[Records drawn from a dataset]
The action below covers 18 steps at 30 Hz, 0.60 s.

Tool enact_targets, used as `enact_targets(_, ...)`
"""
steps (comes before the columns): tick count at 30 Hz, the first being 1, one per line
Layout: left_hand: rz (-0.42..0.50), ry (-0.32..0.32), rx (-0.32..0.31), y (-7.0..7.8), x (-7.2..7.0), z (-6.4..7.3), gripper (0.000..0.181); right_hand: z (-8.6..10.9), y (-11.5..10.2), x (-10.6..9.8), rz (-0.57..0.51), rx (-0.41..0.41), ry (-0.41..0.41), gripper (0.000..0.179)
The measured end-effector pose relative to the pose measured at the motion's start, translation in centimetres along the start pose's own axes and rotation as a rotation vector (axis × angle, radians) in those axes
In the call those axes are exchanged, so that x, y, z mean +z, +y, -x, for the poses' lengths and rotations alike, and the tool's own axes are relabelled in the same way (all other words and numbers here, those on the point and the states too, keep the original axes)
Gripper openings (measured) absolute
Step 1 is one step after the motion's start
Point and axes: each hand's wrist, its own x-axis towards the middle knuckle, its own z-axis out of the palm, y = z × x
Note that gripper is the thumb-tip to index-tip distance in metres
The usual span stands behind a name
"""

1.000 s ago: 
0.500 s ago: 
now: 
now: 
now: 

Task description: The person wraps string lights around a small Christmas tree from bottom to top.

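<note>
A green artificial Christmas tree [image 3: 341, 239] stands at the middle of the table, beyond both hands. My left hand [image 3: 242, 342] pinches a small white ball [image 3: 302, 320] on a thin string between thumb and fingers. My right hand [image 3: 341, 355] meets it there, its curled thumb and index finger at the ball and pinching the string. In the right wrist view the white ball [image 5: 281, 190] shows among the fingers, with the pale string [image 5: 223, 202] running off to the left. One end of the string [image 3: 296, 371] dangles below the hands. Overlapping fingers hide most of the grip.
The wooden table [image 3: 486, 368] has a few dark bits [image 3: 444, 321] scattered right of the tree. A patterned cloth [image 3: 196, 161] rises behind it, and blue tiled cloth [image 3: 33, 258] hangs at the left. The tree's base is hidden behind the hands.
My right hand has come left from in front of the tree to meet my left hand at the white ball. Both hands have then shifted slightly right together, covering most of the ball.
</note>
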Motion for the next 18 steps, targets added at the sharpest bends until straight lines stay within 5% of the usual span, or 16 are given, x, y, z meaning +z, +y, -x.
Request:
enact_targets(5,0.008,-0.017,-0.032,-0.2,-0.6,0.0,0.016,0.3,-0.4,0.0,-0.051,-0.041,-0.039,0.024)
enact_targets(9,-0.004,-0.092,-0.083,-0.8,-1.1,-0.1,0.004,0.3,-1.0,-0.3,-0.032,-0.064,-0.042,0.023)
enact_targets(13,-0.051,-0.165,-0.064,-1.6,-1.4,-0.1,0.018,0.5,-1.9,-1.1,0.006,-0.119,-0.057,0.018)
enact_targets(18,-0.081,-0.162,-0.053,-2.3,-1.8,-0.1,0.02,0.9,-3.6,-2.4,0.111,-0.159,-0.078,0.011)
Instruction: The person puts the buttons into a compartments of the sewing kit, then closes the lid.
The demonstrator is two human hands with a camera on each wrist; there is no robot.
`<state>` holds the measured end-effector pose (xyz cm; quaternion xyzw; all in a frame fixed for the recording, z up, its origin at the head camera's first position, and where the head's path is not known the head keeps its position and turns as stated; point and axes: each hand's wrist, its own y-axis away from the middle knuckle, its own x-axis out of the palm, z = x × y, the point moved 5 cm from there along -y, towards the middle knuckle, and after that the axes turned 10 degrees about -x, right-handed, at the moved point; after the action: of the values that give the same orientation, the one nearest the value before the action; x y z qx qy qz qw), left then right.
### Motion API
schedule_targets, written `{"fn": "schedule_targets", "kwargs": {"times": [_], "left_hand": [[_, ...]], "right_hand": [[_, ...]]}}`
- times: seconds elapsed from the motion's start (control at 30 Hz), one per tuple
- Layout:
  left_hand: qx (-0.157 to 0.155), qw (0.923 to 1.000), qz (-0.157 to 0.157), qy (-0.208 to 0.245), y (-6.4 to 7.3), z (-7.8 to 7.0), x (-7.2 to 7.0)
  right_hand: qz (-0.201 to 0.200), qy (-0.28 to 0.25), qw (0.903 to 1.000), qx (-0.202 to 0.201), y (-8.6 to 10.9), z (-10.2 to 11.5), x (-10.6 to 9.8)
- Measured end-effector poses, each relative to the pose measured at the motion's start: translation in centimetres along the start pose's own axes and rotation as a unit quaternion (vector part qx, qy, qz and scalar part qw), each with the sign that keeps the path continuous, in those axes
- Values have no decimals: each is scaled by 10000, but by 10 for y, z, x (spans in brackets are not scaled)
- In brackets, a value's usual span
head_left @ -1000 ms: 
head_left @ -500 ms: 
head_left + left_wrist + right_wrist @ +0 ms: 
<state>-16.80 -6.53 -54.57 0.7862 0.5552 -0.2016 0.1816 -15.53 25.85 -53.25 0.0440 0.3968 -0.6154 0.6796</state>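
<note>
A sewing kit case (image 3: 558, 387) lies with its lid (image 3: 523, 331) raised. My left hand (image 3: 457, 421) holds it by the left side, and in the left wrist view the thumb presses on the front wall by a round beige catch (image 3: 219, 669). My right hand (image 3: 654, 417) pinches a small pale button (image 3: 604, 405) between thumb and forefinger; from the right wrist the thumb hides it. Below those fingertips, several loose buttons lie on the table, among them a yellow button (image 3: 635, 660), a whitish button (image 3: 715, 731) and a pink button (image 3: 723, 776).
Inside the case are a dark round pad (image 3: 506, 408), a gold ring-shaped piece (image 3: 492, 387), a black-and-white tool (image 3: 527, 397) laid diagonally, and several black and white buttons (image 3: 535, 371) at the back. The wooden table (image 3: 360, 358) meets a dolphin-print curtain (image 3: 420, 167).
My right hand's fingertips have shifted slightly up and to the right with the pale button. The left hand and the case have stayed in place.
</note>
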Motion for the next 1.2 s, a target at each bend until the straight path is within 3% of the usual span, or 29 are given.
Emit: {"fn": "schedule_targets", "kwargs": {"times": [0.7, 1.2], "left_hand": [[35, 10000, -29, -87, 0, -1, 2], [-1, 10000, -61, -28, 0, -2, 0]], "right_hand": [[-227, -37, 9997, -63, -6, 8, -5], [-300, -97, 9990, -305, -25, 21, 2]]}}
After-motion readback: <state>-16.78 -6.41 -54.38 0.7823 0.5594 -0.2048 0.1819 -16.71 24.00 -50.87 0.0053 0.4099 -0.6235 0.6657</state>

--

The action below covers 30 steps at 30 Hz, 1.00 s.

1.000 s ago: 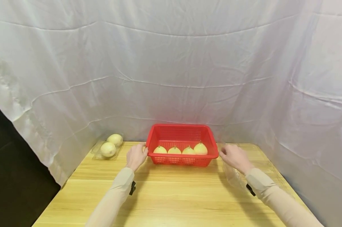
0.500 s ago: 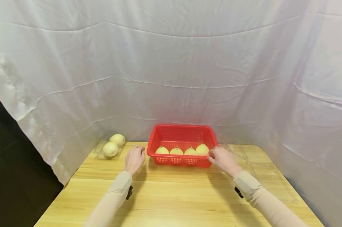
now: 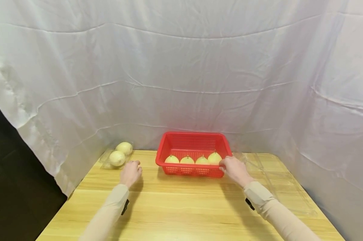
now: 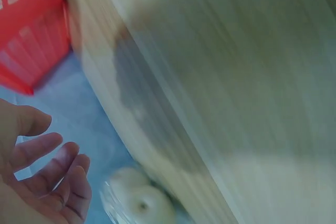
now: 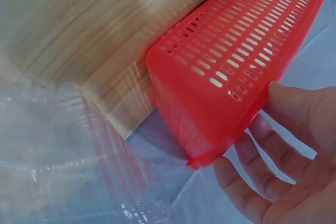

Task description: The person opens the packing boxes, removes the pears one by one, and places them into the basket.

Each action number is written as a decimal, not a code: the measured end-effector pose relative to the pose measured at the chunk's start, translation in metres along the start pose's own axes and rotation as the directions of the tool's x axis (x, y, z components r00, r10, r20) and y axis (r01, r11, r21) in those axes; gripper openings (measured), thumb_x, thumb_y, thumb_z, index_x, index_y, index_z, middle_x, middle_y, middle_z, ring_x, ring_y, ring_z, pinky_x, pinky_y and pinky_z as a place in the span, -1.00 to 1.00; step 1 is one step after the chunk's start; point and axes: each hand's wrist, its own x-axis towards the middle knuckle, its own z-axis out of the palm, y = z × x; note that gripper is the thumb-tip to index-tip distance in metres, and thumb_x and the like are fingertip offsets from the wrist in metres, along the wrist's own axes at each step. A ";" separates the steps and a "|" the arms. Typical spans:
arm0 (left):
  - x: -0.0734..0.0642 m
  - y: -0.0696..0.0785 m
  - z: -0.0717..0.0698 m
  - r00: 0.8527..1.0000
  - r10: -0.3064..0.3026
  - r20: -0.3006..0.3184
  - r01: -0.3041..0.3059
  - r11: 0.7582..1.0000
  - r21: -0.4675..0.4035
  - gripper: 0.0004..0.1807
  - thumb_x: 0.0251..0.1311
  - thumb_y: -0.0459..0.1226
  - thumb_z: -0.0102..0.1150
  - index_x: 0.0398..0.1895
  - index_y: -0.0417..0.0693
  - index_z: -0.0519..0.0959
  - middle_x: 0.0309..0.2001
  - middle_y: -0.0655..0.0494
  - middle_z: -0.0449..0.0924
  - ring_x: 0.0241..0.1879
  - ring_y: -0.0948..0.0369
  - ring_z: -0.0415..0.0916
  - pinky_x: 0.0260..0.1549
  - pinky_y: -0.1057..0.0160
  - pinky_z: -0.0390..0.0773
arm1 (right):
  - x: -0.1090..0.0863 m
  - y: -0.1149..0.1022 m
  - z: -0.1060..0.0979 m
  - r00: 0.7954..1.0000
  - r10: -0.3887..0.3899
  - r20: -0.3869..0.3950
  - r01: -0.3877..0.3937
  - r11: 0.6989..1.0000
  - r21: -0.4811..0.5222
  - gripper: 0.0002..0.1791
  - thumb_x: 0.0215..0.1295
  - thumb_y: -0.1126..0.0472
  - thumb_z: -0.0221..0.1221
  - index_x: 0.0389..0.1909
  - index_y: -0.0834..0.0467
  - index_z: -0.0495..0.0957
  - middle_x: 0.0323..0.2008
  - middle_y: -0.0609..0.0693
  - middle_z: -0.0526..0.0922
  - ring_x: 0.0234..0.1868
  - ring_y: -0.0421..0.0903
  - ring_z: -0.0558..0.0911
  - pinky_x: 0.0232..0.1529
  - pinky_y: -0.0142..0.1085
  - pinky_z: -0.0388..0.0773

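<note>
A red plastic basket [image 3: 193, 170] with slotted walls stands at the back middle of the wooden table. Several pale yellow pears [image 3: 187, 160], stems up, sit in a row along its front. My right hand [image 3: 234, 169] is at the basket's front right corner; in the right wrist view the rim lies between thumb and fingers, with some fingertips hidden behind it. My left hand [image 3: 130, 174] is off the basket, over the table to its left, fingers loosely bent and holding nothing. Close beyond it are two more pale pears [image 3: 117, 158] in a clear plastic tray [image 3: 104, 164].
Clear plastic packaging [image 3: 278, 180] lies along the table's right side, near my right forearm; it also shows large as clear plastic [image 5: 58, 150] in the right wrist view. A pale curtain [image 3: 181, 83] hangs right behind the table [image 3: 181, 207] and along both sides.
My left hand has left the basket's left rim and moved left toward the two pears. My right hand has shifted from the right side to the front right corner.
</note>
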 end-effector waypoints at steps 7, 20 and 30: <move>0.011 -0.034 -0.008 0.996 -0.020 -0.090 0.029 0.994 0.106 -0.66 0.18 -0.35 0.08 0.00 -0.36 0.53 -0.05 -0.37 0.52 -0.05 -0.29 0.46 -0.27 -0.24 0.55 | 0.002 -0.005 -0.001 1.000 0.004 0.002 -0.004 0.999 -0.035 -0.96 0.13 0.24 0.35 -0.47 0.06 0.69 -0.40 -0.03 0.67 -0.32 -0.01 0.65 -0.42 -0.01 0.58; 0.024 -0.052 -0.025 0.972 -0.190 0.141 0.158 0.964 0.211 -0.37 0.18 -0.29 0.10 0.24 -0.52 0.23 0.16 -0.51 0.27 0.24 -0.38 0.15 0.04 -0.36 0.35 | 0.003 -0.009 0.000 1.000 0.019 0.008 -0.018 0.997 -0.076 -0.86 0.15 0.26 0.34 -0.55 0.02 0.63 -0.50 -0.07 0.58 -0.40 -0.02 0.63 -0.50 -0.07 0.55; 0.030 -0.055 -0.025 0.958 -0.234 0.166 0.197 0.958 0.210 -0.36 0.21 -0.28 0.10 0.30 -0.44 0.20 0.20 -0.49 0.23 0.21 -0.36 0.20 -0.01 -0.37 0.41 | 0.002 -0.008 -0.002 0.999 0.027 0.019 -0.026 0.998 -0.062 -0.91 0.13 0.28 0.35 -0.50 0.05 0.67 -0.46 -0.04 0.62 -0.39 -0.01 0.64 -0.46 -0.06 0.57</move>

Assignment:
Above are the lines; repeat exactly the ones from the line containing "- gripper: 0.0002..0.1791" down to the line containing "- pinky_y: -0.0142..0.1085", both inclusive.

Output for this task:
  - gripper: 0.0002..0.1791
  - thumb_x: 0.0215..0.1295
  - thumb_y: -0.1126..0.0472
  - thumb_z: -0.0221..0.1221
  - index_x: 0.0389..0.1909
  - index_y: -0.0834..0.0467
  - index_z: -0.0495..0.0957
  - middle_x: 0.0323..0.2008
  - middle_y: -0.0609..0.0693
  - middle_z: -0.0526..0.0922
  - ring_x: 0.0234..0.1868
  - ring_y: -0.0421..0.0903
  - ring_z: -0.0558..0.0911
  - pinky_x: 0.0232..0.1529
  - pinky_y: -0.0142..0.1085

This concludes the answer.